The IB program was founded in Geneva, Switzerland just after World War II, and is currently used by 131 countries around the world. It serves as a tool for globally standardizing high school education by functioning as a standalone high school, providing students with a rigorous curriculum while allowing individual districts to modify some of its elements. Okma had this to say about the IB’s mission: “The heart and soul of the IB really has to do with high standards of academic achievement…it wants to make these high standards available to a broad spectrum of students. It believes in access very strongly.” There are currently 33 IB programs in Michigan, with an additional 101 in the certification process.

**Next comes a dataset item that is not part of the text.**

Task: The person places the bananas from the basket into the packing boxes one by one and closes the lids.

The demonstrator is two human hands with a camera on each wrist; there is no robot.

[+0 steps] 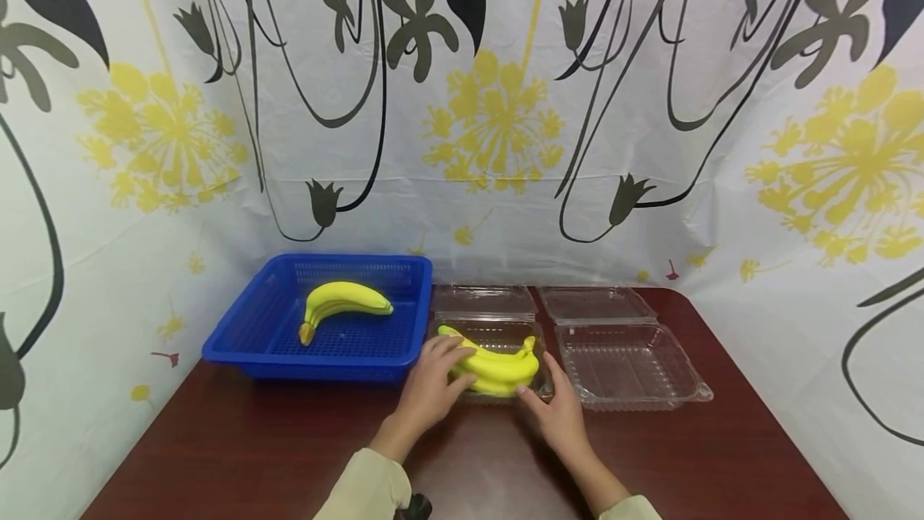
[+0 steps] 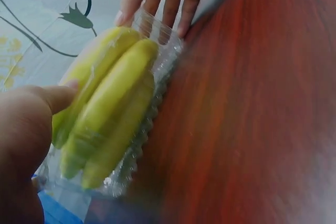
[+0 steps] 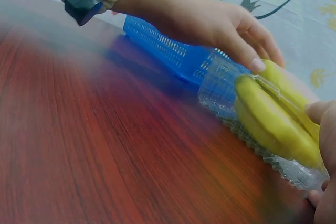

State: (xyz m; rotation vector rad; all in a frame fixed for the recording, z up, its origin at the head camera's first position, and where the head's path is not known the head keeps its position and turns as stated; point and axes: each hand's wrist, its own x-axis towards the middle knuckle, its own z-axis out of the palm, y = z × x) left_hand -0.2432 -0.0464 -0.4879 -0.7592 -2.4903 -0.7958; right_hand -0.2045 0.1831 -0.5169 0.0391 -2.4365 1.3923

If implemented, the IB program in Washtenaw County, currently referred to as “Washtenaw International High School,” would be attended by students from participating districts. The location agreed upon by the districts is East Middle School in Ypsilanti, which closed last year. Starting in 2011, freshmen would be admitted by a lottery similar to Community’s, and attendance would likewise be capped at 150 students per grade.

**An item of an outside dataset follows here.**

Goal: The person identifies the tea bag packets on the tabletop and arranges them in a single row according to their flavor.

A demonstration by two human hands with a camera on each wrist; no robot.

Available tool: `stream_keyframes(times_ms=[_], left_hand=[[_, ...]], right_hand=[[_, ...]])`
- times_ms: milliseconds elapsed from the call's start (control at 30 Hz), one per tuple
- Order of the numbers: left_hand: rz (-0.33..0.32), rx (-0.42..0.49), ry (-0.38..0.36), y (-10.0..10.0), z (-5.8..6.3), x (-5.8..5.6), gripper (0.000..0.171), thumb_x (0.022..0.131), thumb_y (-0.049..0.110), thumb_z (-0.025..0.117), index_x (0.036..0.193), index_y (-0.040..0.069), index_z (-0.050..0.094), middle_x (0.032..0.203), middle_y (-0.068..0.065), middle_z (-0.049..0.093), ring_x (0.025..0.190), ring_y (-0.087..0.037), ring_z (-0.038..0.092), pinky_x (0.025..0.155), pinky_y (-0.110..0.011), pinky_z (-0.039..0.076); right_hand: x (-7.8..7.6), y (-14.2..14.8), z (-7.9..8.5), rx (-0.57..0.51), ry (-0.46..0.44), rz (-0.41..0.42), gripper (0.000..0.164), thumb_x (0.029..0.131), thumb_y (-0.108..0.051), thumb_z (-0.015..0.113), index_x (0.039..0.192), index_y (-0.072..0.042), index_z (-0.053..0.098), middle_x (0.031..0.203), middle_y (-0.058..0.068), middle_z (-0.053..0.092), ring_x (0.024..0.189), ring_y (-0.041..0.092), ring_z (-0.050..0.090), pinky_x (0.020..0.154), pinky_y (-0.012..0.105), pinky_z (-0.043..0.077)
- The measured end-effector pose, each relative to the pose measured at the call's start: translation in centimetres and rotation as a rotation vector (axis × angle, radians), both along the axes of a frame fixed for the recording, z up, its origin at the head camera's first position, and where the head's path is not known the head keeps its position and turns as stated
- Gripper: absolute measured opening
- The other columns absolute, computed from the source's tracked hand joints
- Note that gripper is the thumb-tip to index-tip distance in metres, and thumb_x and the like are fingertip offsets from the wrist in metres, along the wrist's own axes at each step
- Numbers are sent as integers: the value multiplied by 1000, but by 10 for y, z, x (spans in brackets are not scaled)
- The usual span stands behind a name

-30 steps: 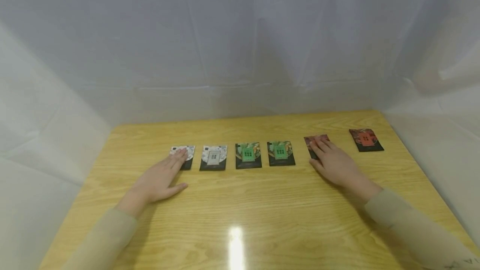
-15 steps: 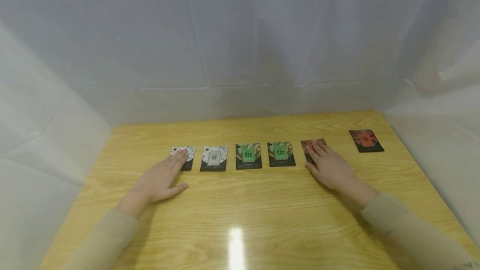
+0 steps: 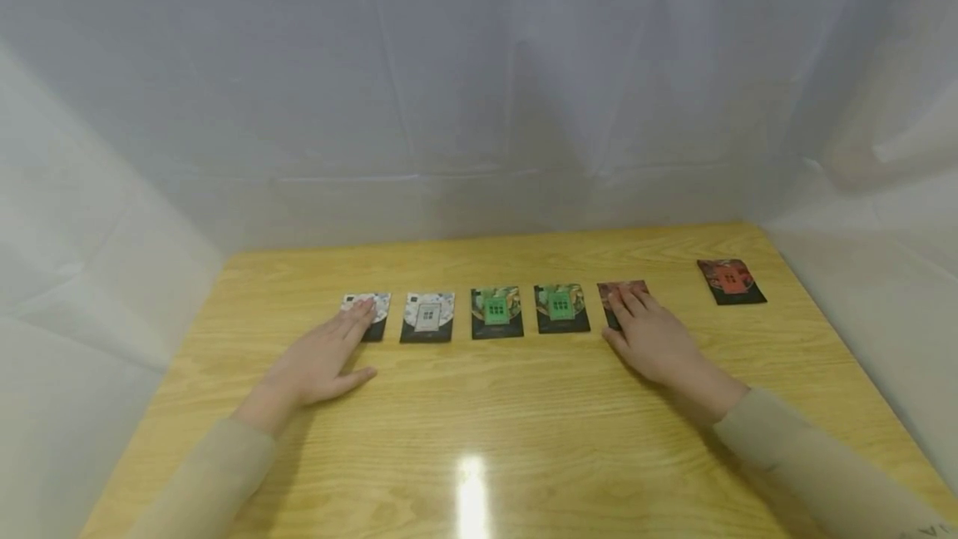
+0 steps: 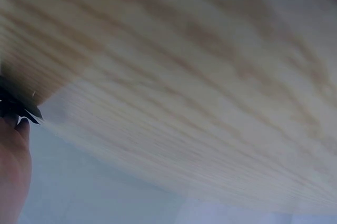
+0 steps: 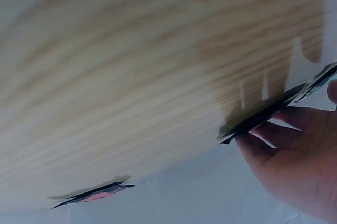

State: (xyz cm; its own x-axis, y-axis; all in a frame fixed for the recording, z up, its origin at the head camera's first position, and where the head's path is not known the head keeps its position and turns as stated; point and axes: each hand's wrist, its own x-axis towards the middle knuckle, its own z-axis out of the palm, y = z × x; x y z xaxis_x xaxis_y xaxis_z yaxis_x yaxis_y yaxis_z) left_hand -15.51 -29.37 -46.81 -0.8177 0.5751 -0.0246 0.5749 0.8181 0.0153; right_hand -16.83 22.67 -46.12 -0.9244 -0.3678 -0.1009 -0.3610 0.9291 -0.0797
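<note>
Flat packets lie in a row on the table, each with a black lower part. My left hand [image 3: 322, 360] rests with straight fingers on the leftmost white-patterned packet [image 3: 376, 331], covering much of it. Beside it lies a second white packet [image 3: 427, 318], then two green ones, a left green packet [image 3: 496, 313] and a right green packet [image 3: 561, 309]. My right hand [image 3: 659, 343] presses its extended fingers on a red packet [image 3: 607, 293], partly hidden beneath them. In the right wrist view, fingertips touch the dark packet edge [image 5: 258, 119].
Another red packet [image 3: 732, 282] lies slightly tilted near the table's right edge, apart from the row. The wooden table [image 3: 419, 456] is bounded by a white sheet [image 3: 449, 106] at the back and both sides. A light reflection shows at the front.
My right hand has slid the red packet left and slightly nearer, closer to the right green packet. The left hand and the other packets have stayed in place.
</note>
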Motion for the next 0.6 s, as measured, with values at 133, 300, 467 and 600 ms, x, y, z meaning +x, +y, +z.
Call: stream_keyframes(times_ms=[133, 300, 467, 600], left_hand=[[-2, -2, 1, 0, -1, -1, 90, 104, 52, 56, 163, -9, 27, 174, -26, 23, 161, -44, 28, 132, -55, 31], [-1, -5, -1, 0, 0, -1, 90, 104, 53, 56, 163, -9, 27, 174, -26, 24, 161, -44, 28, 131, -55, 31], [5, -5, -6, 0, -1, -1, 90, 104, 53, 56, 164, -9, 27, 174, -26, 23, 161, -44, 28, 131, -55, 31], [4, -7, -3, 0, -1, -1, 90, 104, 53, 56, 163, -9, 27, 174, -26, 23, 161, -44, 29, 131, -55, 31]], right_hand=[[0, -2, 1, 0, -17, -17, 67, 114, -40, 46, 162, 6, 36, 170, 31, 30, 159, 49, 28, 132, 60, 28], [-2, -1, -2, -5, -13, -26, 67, 113, -41, 47, 162, 5, 36, 170, 31, 30, 159, 49, 29, 131, 61, 30], [-4, -1, -5, -8, -8, -27, 67, 113, -40, 48, 162, 5, 36, 170, 31, 31, 158, 49, 29, 131, 62, 30], [-3, -1, -2, -22, -15, -30, 67, 113, -40, 47, 162, 5, 37, 169, 31, 32, 158, 49, 30, 130, 62, 30]])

The proposal was received very optimistically by the Board of Education, with most board members already expressing their support for the program. The most evident criticism of the proposal was on its admission policy – some feared that the new school, like Community High, would lack the racial and economic diversity of the other schools in the district.
But in her presentation, Naomi Norman argued that, by helping to form a countywide IB program, the district would make it available to a wider variety of students. “I do know that Ann Arbor could, maybe, pull off something like this on their own, but I feel very strongly that we would have a geographic bias in this community…I think providing this as a county option, and doing it as a consortium, will provide a much higher and diverse student body, which will be better for the school, but I also think it would provide options for all the kids in this community, and that it’s the right thing to do.”